_Collected material:_
--------------------
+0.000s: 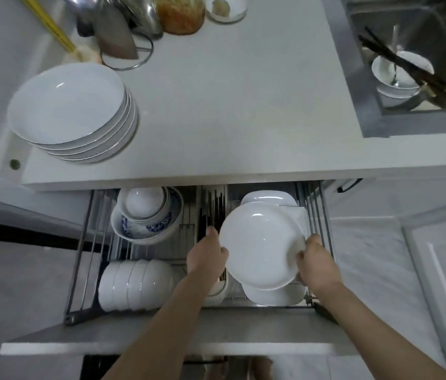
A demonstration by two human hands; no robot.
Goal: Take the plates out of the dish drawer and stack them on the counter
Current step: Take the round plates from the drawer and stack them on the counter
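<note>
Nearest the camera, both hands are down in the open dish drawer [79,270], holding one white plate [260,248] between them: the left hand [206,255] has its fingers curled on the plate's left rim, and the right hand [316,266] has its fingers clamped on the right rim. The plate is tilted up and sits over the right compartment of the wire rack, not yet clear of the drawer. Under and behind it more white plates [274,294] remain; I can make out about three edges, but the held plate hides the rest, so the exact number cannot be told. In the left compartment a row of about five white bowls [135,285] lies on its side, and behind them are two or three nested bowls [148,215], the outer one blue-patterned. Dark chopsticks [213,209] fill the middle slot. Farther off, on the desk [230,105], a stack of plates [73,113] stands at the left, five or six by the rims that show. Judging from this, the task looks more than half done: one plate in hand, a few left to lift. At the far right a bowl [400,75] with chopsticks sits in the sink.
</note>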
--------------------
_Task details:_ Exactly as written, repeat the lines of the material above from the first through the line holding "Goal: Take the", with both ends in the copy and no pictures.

_Written solution:_
+0.000s: 
A demonstration by two human hands; no robot.
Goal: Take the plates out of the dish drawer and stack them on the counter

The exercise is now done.